On September 28, 2015, Roadster filed a motion for reconsideration, arguing that any prior breach was not material. Roadster argued primarily that TCB failed to adequately brief the affirmative defense of a prior material breach, and this lack of briefing led the district court to misapply the five factors under Texas law for determining whether a breach is material. See Mustang Pipeline, 134 S.W.3d at 199. Roadster then addressed each of the Mustang factors and, with respect to the first factor, argued that the district court erred by considering whether [*16] TCB was deprived of the benefit of the specific provision that was breached rather than the benefit of the overall purpose of the contract. On October 14, 2015, the district court denied Roadster's motion for reconsideration. The district court rejected Roadster's argument that TCB's material breach defense was inadequately briefed.
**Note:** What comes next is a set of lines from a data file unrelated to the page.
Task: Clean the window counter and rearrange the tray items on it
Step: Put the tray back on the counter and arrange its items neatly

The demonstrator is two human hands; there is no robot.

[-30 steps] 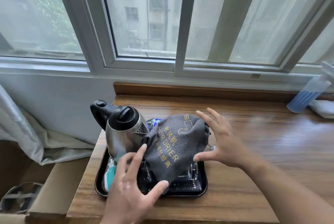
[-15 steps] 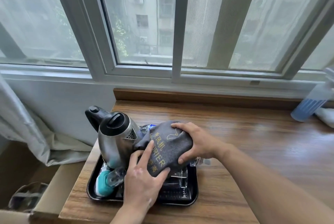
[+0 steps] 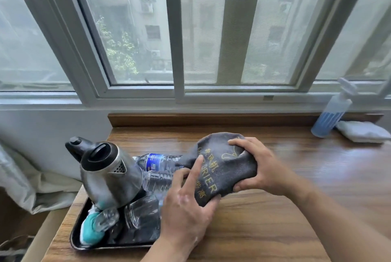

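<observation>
A grey hair-drier bag [image 3: 220, 168] with gold lettering is held by both hands, just right of the black tray [image 3: 74, 238]. My right hand [image 3: 258, 166] grips its far side from above. My left hand [image 3: 186, 200] holds its near end, forefinger stretched along the cloth. On the tray lies a tilted steel kettle [image 3: 108, 175] with a black lid and handle. Behind it lie clear water bottles [image 3: 156, 162], one with a blue label. Overturned glasses [image 3: 141, 213] and a teal and white packet [image 3: 91, 230] sit at the tray's front.
The wooden counter [image 3: 285, 209] stretches to the right below the window. A blue spray bottle [image 3: 332, 113] leans at the back right, beside a folded white cloth [image 3: 361, 131]. A curtain [image 3: 23, 177] hangs at the left, past the counter's edge.
Both hands closed on the grey bag and carried it to the right, off the tray items. The water bottles beneath it have come into view.
</observation>
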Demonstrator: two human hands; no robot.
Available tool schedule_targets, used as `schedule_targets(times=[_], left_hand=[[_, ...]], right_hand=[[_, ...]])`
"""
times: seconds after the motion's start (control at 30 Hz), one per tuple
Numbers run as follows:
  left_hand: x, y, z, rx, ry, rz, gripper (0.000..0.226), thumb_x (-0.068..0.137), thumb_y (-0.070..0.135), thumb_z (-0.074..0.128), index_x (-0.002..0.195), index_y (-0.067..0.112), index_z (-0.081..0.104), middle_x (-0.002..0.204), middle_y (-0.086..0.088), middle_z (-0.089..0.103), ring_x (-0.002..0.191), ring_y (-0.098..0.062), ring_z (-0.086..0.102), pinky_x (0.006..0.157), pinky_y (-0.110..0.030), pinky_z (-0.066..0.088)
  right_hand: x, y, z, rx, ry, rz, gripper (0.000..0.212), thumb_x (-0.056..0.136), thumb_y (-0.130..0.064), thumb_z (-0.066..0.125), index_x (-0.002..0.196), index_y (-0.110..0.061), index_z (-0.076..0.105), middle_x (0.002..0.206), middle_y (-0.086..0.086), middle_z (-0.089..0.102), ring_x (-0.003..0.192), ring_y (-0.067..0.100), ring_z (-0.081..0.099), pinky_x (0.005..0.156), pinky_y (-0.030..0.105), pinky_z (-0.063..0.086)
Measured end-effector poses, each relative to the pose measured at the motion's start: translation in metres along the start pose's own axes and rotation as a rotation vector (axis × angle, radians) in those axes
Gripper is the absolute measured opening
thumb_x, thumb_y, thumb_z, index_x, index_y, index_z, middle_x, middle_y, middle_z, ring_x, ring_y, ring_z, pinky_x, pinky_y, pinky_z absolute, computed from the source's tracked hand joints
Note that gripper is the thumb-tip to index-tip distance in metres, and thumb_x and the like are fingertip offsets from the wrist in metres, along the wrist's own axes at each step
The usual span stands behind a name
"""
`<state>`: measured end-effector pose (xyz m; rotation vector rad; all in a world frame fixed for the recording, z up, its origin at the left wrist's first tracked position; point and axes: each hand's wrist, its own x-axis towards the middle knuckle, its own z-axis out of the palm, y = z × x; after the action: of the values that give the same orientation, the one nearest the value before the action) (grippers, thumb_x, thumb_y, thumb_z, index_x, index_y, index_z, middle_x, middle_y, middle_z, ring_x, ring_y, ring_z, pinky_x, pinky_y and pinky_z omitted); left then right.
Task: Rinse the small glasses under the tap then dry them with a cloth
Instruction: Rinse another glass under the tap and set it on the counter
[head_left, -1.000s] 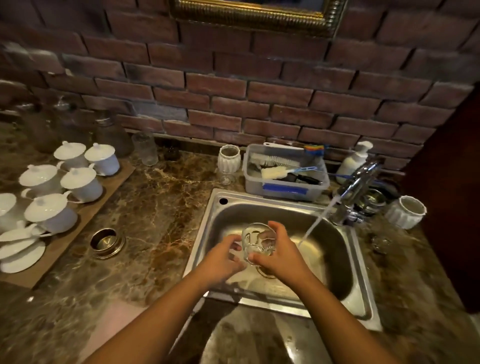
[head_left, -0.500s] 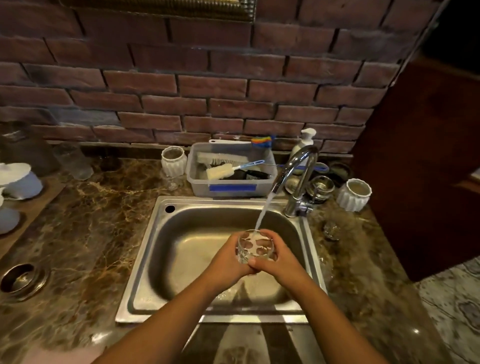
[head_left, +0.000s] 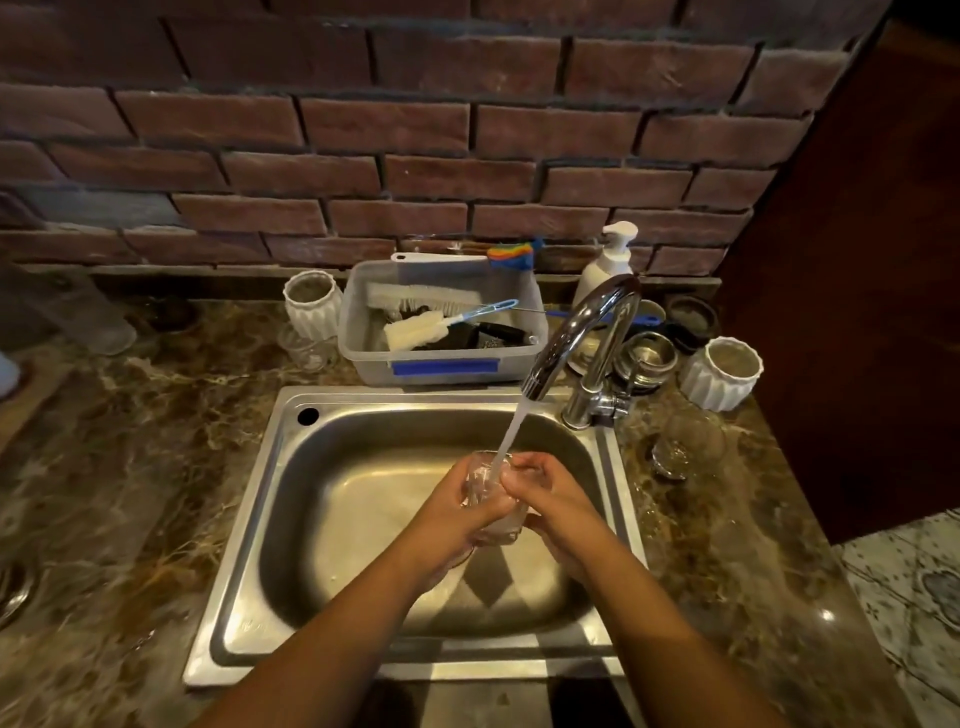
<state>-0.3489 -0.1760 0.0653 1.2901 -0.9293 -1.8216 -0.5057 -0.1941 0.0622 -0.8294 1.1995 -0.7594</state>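
Observation:
A small clear glass (head_left: 485, 480) is held over the steel sink (head_left: 332, 499) under the water stream from the chrome tap (head_left: 576, 332). My left hand (head_left: 457, 512) grips its left side and base. My right hand (head_left: 545, 493) wraps round its right side, fingers curled at the rim where the water lands. Much of the glass is hidden by my fingers. Another small clear glass (head_left: 685, 447) stands on the counter right of the tap, and one more small glass (head_left: 306, 351) stands left of the plastic tub. No cloth is in view.
A grey plastic tub (head_left: 441, 364) holding brushes sits behind the sink. White ribbed cups (head_left: 311, 301) (head_left: 724, 371), a soap dispenser (head_left: 608, 265) and metal cups (head_left: 649, 364) stand along the back. A brick wall rises behind; a dark panel (head_left: 857, 260) stands at right.
The view has come closer and lower over the sink. The glass has tipped and the stream now strikes its rim and my right fingers, which have closed further round it.

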Motion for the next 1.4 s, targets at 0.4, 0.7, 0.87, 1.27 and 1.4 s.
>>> schedule_targets(times=[0.4,0.7,0.87,1.27,1.4], left_hand=[[0.008,-0.014,-0.001,-0.603,0.134,-0.101,0.052,0.092,0.048,0.054,0.133,0.017,0.062,0.131,-0.015,0.068,0.123,-0.034,0.063,0.104,-0.051,0.049],[0.016,-0.015,0.004,-0.736,0.326,-0.250,0.052,0.094,0.055,0.055,0.125,0.014,0.066,0.123,-0.017,0.071,0.123,-0.034,0.061,0.114,-0.044,0.040],[0.013,-0.009,0.005,-0.535,0.321,-0.285,0.037,0.098,0.045,0.055,0.110,0.014,0.072,0.102,-0.015,0.077,0.098,-0.030,0.066,0.079,-0.032,0.049],[0.008,0.007,0.000,-0.111,0.065,-0.125,0.049,0.100,0.054,0.042,0.126,0.017,0.061,0.108,-0.018,0.075,0.087,-0.036,0.072,0.068,-0.037,0.060],[0.007,0.014,-0.005,-0.264,-0.064,-0.235,0.066,0.095,0.066,0.041,0.121,0.014,0.071,0.104,-0.025,0.069,0.076,-0.028,0.066,0.066,-0.033,0.054]], right_hand=[[0.011,0.005,0.020,0.166,0.021,-0.029,0.057,0.075,-0.029,0.081,0.124,-0.015,0.056,0.119,0.012,0.069,0.109,0.026,0.068,0.087,0.036,0.058],[0.004,-0.002,0.027,-0.135,0.037,-0.125,0.067,0.081,-0.018,0.080,0.136,-0.035,0.047,0.127,-0.006,0.062,0.118,0.015,0.061,0.098,0.039,0.056],[0.002,-0.006,0.017,-0.258,0.001,-0.149,0.057,0.082,-0.019,0.080,0.128,-0.033,0.049,0.119,-0.005,0.063,0.113,0.014,0.063,0.089,0.032,0.060],[0.022,-0.024,0.012,-0.238,0.066,-0.146,0.024,0.092,-0.033,0.068,0.113,-0.022,0.073,0.100,0.005,0.078,0.099,0.022,0.073,0.090,0.038,0.057],[0.029,-0.040,0.016,-0.323,0.015,-0.087,0.031,0.091,-0.046,0.066,0.092,-0.017,0.077,0.090,0.012,0.078,0.091,0.029,0.074,0.087,0.041,0.057]])
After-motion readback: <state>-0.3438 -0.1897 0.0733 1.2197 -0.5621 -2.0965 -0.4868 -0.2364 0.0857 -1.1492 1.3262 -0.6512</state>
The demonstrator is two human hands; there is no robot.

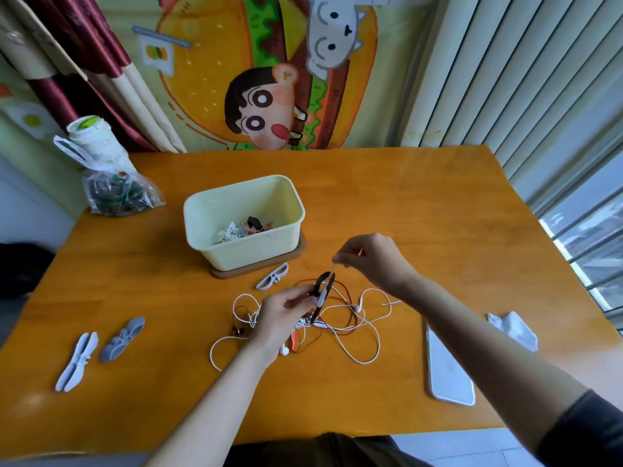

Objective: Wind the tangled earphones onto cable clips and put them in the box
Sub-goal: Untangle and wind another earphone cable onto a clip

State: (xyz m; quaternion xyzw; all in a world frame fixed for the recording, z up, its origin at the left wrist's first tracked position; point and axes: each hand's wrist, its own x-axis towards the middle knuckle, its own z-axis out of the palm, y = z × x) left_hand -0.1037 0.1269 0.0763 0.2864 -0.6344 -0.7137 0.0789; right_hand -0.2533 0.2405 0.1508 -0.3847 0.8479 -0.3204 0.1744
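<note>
A tangle of white and dark red earphone cables (340,318) lies on the orange table, in front of a pale yellow box (202,217) that holds several wound earphones. My left hand (283,315) grips a black cable clip (322,291) above the tangle. My right hand (367,257) pinches the end of a white cable just above the clip's top. A white clip (272,280) lies near the box. At the left lie another white clip (77,362) and a grey clip (122,338).
A white phone (448,372) lies face down at the right, with a crumpled white tissue (514,328) beyond it. A plastic bag of dark items (116,192) and a white roll (91,136) stand at the table's back left corner. Curtains and blinds hang behind the table.
</note>
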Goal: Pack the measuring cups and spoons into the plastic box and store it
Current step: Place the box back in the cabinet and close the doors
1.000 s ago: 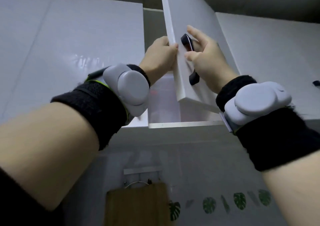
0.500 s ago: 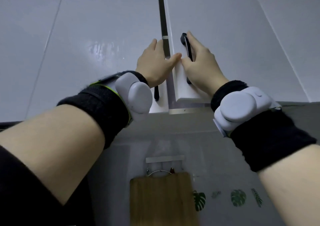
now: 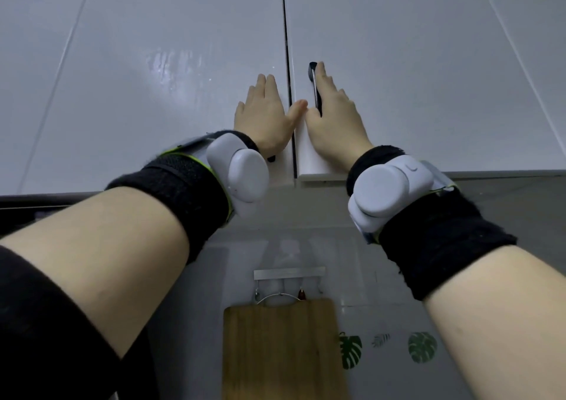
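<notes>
Two white overhead cupboard doors fill the upper view, and both stand shut. My left hand (image 3: 265, 115) lies flat with fingers spread on the left door (image 3: 153, 78), its thumb reaching across the seam. My right hand (image 3: 332, 115) presses flat against the right door (image 3: 413, 78), fingers lying over its black handle (image 3: 315, 87). The left door's black handle (image 3: 271, 158) shows only as a tip below my left wrist. The plastic box and the measuring cups and spoons are out of sight.
Below the cupboards, a wooden cutting board (image 3: 281, 350) hangs from a metal hook rail (image 3: 289, 272) on the tiled wall. Green leaf stickers (image 3: 422, 347) decorate the wall to the right. Both wrists carry white devices on black bands.
The right door swung from wide open to fully shut. My left hand slid from the door's edge onto the left door, and my right hand flattened over the handle.
</notes>
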Action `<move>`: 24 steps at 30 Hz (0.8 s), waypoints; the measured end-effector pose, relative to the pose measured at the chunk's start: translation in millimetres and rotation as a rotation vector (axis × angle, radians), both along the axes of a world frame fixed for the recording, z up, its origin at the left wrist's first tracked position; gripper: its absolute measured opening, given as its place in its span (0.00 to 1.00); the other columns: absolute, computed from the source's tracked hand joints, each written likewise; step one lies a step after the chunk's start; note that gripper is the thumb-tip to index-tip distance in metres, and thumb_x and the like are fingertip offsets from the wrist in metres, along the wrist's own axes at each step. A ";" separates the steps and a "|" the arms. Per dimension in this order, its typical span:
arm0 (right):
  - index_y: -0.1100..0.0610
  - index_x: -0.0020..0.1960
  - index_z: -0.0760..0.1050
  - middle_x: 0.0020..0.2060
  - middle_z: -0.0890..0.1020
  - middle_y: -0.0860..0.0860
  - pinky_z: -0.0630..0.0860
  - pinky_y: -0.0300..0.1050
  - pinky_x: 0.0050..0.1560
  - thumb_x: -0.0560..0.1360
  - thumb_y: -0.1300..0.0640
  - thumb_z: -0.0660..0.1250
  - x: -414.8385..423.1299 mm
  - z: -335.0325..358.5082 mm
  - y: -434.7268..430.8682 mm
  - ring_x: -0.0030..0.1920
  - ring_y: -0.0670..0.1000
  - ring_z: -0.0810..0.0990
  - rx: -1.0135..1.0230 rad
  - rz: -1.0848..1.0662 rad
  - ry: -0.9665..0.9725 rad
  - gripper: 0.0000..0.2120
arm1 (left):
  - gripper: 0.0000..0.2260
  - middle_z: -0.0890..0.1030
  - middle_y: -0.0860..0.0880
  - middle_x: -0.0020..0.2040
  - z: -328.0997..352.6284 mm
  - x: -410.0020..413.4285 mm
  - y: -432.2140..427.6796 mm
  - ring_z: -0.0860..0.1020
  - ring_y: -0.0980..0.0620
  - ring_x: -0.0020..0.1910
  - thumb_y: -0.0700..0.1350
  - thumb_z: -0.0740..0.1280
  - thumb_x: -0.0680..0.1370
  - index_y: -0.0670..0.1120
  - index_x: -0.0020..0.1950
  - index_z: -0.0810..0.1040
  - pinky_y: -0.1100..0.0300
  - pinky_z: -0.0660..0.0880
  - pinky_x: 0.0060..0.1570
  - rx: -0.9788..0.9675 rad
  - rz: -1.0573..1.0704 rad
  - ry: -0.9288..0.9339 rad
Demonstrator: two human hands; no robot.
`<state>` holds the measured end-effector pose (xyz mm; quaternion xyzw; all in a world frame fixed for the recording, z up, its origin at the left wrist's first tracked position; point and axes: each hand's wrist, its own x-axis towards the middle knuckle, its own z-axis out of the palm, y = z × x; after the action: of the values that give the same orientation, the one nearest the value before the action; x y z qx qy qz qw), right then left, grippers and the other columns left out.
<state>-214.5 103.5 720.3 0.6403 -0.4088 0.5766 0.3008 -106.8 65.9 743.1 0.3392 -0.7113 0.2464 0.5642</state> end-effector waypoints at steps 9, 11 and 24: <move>0.57 0.78 0.44 0.77 0.52 0.52 0.48 0.42 0.73 0.79 0.65 0.51 0.2 -1.0 -21.0 0.77 0.53 0.49 -0.020 -0.074 -0.001 0.30 | 0.33 0.48 0.46 0.79 -8.2 -5.9 -17.5 0.45 0.47 0.78 0.54 0.56 0.80 0.43 0.77 0.41 0.47 0.42 0.75 -0.061 0.024 0.033; 0.57 0.78 0.44 0.77 0.53 0.52 0.48 0.42 0.73 0.79 0.65 0.52 0.0 -0.8 -25.9 0.77 0.53 0.50 -0.029 -0.088 -0.002 0.30 | 0.34 0.48 0.46 0.79 -9.1 -6.2 -20.3 0.45 0.47 0.78 0.53 0.57 0.80 0.43 0.77 0.41 0.47 0.42 0.75 -0.075 0.023 0.035; 0.60 0.77 0.44 0.77 0.53 0.53 0.47 0.42 0.74 0.77 0.64 0.54 -2.4 -11.3 -33.3 0.76 0.53 0.54 -0.065 -0.177 0.054 0.32 | 0.37 0.53 0.47 0.78 -16.3 -4.2 -28.9 0.48 0.47 0.78 0.52 0.60 0.77 0.46 0.77 0.42 0.48 0.43 0.75 -0.123 -0.057 0.068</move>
<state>-216.9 70.2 708.9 0.6069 -0.4366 0.5431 0.3822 -110.9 37.0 726.8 0.2919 -0.6845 0.2619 0.6145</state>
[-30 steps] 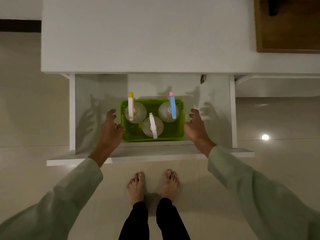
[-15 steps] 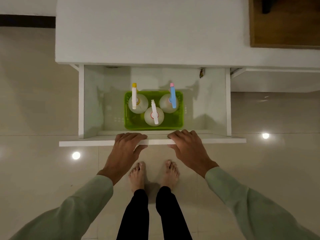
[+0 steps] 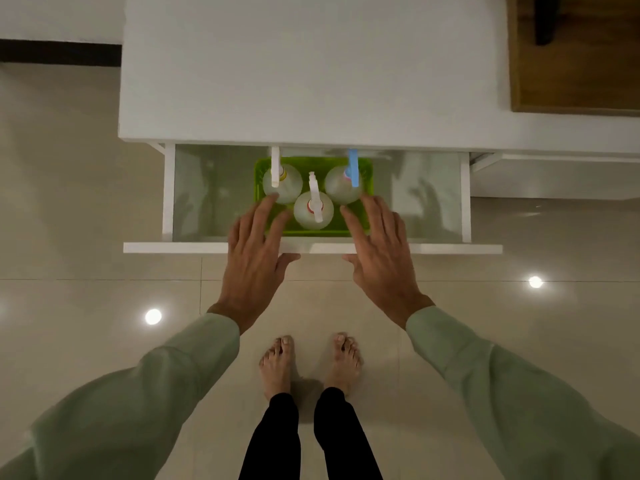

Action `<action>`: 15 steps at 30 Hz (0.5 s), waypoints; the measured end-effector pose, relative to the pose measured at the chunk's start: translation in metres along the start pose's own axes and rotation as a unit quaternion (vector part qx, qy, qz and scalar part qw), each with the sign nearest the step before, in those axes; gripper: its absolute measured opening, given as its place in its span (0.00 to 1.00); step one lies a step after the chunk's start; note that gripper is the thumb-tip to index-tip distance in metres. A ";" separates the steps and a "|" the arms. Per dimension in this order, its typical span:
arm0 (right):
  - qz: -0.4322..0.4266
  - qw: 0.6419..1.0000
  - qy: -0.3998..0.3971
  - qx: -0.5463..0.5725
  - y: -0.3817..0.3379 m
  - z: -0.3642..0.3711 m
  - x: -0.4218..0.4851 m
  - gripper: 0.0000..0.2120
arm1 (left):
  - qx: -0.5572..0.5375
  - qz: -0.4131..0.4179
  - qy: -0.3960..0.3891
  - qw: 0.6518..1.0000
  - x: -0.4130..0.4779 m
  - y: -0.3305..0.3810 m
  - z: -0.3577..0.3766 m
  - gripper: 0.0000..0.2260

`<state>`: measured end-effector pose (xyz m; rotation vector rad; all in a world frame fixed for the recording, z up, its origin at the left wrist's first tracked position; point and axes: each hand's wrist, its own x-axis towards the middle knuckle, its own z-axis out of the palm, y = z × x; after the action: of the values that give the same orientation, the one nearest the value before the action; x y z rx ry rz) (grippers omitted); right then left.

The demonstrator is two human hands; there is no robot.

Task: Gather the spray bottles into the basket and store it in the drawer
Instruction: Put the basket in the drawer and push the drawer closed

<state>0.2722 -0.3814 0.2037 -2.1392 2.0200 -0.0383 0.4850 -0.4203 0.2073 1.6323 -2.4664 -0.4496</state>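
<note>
A green basket (image 3: 311,232) sits inside the open white drawer (image 3: 450,248). It holds three clear spray bottles: one with a white trigger and yellow collar (image 3: 289,188), one with a white trigger and red collar (image 3: 313,214), and one with a blue trigger (image 3: 341,188). The basket's far end and two trigger tips are hidden under the cabinet top (image 3: 311,71). My left hand (image 3: 254,254) and my right hand (image 3: 379,247) lie over the drawer's front panel. Their fingers are stretched flat above the basket and their thumbs are against the panel's outer face. Neither hand holds anything.
The white cabinet fills the upper view, and a brown wooden surface (image 3: 571,64) is at the top right. Glossy beige floor tiles with light reflections (image 3: 153,316) surround the drawer. My bare feet (image 3: 277,365) stand just in front of it.
The drawer has slid partway back under the cabinet top, covering the basket's far end. My hands left the basket's sides, came to the front panel, and their fingers now stretch forward over it.
</note>
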 end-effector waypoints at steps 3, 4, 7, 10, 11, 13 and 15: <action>0.012 1.000 0.024 -0.015 0.002 -0.007 0.028 0.51 | 0.022 0.011 0.019 0.999 0.031 0.000 -0.007 0.43; 0.013 0.999 0.034 -0.016 0.004 -0.009 0.037 0.53 | 0.029 0.013 0.020 0.999 0.042 -0.001 -0.009 0.46; 0.009 0.998 0.053 -0.021 0.008 -0.017 0.066 0.55 | 0.054 0.025 0.012 0.998 0.075 -0.007 -0.016 0.49; -0.001 0.999 0.034 -0.042 0.016 -0.022 0.091 0.51 | 0.075 0.048 -0.004 0.996 0.100 -0.015 -0.017 0.45; -0.004 0.999 0.024 -0.046 0.018 -0.023 0.097 0.49 | 0.072 0.053 -0.005 0.996 0.105 -0.017 -0.017 0.42; -0.005 0.998 0.020 -0.055 0.021 -0.024 0.107 0.44 | 0.064 0.055 0.014 0.996 0.115 -0.019 -0.017 0.35; -0.005 0.997 0.040 -0.073 0.024 -0.025 0.114 0.38 | 0.067 0.051 0.042 0.996 0.125 -0.020 -0.017 0.28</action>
<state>0.2524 -0.4989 0.2107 -2.2701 2.1161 0.0218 0.4575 -0.5454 0.2120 1.5283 -2.5513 -0.2032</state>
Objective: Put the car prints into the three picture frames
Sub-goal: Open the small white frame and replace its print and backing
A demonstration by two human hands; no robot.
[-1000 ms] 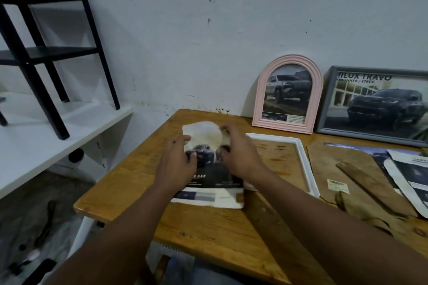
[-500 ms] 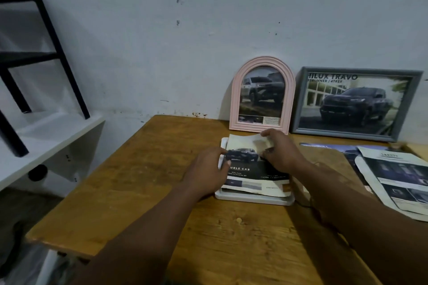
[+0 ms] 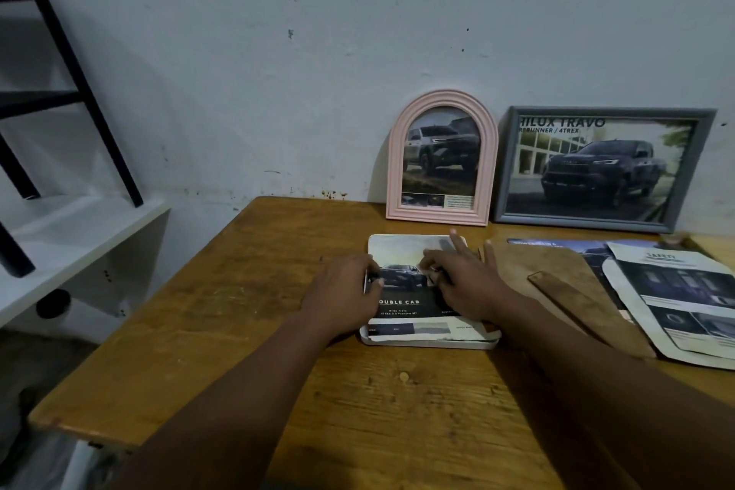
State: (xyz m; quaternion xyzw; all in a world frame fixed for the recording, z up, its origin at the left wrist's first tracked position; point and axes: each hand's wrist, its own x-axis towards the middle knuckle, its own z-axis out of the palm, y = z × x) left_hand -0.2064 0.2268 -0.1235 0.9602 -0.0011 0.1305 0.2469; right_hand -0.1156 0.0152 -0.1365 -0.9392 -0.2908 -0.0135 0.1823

Rather, the district court found that it was actually Roadster who did not address all of the Mustang factors: "In essence, [Roadster's] only response to [TCB's] 'material breach' defense was that because [TCB] 'received the benefit of its loan bargain, and more: a successful and profitable loan which it renewed and extended several times over a twelve year period, while being over-secured by more than twice as much collateral as debt . . . .'" The district court also held that it did not misapply the Mustang factors and declined to address Roadster's arguments regarding the other Mustang factors, in addition to the benefit of the bargain argument, because Roadster had failed to make those arguments prior to the final judgment.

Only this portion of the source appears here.